Understanding how to eliminate the xy-term from a quadratic equation involves a bit of geometry. In the context of conics, an equation with an xy-term suggests that the axes of the conic are not aligned with the coordinate axes, making it difficult to identify the type of conic section represented. By rotating the coordinate system, the xy-term can be removed, simplifying the equation.

Imagine spinning the entire coordinate grid around the origin: what you're essentially doing is aligning the new axes with the conic's axes. The rotation angle, \(\Theta\), at which the xy-term disappears, can be calculated using the formula \(\tan 2 \Theta = \frac{B}{A-C}\), where A, B, and C are coefficients from the quadratic equation \(Ax^2 + Bxy + Cy^2\). When B, the coefficient of the xy-term, is zero, the axes don't need any rotation—like in our exercise, where the calculated rotation angle turned out to be \(0^\circ\).

When studying quadratic equations, encountering them in their standard form is highly beneficial. The standard form of a quadratic equation in two variables x and y is \(Ax^2 + Cy^2 + Dx + Ey + F = 0\), where A, C, D, E, and F are constants, and surprisingly, B is absent because the xy-term has been eliminated.

This format allows us to quickly identify the nature of the graph we are dealing with—whether it's an ellipse, a circle, a parabola, or a hyperbola. It is much more straightforward to glean information about the conic section's orientation, vertex, and axes without the xy-term complicating matters. To get to the standard form, we often complete the square for both x and y, transfer the constant to the other side of the equation, or simply rearrange the terms for clarity, just as we moved the 8 in our example equation to right.
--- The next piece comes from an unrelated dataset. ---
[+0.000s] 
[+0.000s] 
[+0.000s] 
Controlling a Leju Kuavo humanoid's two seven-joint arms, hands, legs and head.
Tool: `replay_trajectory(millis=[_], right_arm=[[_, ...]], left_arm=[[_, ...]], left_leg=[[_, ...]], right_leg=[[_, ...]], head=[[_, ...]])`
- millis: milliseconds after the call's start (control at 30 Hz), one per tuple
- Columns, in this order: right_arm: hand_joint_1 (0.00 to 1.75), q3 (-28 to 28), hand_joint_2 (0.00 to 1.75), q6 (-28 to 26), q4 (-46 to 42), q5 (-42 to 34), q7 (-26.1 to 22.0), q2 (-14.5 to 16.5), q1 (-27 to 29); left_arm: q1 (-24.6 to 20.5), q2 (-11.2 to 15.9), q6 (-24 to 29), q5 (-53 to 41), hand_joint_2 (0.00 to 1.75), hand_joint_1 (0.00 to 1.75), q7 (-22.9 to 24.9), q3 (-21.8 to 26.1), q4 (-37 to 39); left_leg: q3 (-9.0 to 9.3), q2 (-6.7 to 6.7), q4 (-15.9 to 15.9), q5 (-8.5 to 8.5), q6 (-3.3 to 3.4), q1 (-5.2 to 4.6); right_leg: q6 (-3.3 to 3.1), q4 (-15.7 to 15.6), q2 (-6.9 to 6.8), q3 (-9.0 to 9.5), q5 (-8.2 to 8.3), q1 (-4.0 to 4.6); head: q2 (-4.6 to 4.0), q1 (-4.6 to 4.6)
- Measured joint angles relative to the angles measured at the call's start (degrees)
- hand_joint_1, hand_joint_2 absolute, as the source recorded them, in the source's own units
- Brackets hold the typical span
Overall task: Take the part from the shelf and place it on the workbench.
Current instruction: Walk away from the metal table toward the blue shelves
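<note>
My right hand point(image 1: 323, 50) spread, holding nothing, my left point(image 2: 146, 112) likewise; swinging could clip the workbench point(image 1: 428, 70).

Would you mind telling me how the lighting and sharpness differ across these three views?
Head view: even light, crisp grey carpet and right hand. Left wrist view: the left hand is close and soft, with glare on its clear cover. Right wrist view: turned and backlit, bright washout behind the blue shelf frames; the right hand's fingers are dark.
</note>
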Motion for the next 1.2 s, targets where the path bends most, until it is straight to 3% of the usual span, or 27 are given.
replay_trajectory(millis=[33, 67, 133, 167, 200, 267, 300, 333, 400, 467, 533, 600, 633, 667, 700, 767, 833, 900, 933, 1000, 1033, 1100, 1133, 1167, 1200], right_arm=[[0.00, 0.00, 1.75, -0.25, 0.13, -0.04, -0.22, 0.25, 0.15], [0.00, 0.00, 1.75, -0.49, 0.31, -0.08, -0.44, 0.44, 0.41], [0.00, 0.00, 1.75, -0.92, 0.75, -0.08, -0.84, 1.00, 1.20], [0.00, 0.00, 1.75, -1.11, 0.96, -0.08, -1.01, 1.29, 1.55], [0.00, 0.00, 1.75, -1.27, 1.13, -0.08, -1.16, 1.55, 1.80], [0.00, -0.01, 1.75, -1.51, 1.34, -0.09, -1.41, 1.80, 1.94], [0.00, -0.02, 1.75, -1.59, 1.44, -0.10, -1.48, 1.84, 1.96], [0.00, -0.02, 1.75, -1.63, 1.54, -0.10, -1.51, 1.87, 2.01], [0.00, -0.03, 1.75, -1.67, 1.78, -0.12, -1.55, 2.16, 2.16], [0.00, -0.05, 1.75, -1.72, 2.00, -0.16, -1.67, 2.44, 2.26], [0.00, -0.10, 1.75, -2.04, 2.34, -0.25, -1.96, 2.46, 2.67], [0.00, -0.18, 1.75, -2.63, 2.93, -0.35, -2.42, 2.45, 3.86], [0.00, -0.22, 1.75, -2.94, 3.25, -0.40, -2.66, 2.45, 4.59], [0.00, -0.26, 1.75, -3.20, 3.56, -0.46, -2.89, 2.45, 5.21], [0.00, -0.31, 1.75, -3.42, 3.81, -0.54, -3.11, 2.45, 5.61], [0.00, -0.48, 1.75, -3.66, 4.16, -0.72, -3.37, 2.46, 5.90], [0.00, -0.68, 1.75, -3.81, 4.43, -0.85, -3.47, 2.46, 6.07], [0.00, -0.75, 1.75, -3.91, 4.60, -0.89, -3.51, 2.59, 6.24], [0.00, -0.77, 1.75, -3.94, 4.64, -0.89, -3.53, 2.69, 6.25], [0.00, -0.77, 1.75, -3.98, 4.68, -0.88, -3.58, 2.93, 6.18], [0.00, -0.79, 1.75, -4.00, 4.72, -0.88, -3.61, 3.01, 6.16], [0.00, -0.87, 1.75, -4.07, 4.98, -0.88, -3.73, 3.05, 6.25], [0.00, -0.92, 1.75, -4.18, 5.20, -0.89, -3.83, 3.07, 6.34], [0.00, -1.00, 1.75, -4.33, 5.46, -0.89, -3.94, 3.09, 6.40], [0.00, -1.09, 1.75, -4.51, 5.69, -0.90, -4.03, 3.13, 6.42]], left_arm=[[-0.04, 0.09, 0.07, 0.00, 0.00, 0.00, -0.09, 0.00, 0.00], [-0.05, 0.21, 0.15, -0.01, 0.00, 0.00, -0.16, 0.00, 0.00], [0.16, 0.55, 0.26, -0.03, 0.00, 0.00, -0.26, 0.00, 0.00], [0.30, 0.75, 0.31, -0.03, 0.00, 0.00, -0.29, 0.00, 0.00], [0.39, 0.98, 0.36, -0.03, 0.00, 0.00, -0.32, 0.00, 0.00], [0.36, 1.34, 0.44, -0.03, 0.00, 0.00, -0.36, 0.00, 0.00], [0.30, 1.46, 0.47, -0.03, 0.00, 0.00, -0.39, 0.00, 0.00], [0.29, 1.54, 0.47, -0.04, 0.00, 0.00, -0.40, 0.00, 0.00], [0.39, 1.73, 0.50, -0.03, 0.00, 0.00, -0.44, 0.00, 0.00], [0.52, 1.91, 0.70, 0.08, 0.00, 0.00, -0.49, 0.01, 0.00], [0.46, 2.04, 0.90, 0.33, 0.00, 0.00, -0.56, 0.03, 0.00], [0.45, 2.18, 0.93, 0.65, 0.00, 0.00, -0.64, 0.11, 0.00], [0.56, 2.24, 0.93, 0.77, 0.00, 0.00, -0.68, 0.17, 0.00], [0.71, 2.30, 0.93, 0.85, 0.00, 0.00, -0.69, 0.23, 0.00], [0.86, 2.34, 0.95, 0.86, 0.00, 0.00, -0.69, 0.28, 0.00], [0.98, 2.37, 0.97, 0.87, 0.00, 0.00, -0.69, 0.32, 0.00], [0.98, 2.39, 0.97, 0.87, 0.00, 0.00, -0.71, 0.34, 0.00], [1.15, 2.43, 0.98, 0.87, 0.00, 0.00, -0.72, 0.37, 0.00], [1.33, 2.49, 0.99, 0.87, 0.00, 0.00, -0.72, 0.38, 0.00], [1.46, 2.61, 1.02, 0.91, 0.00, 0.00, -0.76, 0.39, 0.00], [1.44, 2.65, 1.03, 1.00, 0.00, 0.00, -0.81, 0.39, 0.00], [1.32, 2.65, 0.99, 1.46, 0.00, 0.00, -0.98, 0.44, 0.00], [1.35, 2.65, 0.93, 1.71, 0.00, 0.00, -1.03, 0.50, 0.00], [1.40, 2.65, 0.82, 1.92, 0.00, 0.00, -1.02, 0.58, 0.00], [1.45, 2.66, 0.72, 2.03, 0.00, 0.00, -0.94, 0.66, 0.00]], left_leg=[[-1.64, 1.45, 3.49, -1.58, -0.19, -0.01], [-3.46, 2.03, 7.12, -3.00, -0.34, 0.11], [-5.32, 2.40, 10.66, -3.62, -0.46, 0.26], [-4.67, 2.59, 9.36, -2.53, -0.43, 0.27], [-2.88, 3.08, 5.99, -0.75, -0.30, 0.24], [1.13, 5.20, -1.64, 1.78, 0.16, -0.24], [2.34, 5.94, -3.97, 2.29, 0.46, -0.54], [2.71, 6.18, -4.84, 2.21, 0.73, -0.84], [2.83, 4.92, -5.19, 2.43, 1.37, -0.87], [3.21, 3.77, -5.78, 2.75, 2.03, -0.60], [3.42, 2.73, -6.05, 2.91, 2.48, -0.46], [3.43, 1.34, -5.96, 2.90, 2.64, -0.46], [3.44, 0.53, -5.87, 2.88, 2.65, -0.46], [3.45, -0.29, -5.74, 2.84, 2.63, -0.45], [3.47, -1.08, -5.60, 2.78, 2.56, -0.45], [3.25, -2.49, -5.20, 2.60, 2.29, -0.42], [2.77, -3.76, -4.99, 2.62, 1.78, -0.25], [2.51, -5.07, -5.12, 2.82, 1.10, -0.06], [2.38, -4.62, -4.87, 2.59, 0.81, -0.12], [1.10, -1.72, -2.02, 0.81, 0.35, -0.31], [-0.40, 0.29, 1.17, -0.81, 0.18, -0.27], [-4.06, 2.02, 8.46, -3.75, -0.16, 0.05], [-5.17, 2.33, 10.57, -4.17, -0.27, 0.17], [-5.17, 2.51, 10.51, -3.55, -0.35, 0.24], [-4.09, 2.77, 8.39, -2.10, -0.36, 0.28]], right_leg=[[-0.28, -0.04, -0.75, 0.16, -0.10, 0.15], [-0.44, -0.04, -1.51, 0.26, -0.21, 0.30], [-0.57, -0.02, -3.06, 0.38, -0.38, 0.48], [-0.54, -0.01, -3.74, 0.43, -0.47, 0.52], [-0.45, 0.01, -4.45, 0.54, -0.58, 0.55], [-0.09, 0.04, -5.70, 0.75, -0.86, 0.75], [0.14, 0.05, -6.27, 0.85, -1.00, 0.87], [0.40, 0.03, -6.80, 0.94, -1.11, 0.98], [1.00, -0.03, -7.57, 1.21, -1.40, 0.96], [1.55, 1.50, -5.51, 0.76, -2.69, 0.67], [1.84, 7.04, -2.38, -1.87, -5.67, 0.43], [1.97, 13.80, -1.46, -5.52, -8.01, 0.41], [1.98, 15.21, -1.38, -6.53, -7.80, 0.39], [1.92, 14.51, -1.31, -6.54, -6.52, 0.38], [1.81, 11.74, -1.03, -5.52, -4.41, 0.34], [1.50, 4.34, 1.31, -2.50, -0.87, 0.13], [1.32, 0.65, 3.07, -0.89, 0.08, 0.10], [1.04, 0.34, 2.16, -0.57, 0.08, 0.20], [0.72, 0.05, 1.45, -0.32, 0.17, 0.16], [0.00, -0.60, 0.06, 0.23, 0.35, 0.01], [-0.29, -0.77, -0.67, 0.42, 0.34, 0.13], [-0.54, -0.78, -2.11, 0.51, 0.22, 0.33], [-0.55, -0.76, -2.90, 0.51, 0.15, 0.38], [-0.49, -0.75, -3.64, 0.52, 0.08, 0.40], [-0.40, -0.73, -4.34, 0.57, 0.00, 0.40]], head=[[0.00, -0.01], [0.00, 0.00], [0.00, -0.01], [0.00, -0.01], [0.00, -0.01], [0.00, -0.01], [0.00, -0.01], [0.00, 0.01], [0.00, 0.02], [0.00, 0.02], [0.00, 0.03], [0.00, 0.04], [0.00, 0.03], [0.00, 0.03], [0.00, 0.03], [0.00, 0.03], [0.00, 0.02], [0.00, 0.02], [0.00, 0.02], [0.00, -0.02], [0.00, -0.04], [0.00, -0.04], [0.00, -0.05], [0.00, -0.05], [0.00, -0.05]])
Graph sketching is an essential tool for visualizing the behavior of equations in algebra and calculus. To sketch a quadratic equation's graph, such as the one in our exercise, you plot several points that satisfy the equation and then connect these points to form the conic section. With the standard form achieved, analyzing and sketching the graph becomes more manageable.

By understanding the coefficients of the standard form, one can predict whether the resulting graph will be an ellipse, circle, parabola, or a hyperbola, along with their various properties such as foci, vertices, and axes of symmetry. Graphing technology can be immensely helpful here, especially when dealing with complex equations, but a basic graph can be sketched by hand by plotting enough points to reveal the shape of the curve.

Coordinate rotation is a transformation technique in mathematics where the original coordinate system is rotated around the origin by a specific angle to produce a new coordinate system. This process is pivotal in simplifying equations and understanding the geometry of conics.

It is essentially a method of changing the perspective from where we observe our graphs. In the new system, points have new coordinates according to the rotation. The transformation equations for rotating coordinates by angle \(\Theta\) are \(x' = x\cos \Theta - y\sin \Theta\) and \(y' = x\sin \Theta + y\cos \Theta\), where \(x'\) and \(y'\) are the new coordinates. Rotation can unveil symmetry, reveal the most straightforward representation of a graph, and solve problems that seemed complex in the original coordinate frame, as we aimed to do with eliminating the xy-term in our problem, though it turned out no rotation was required in this instance.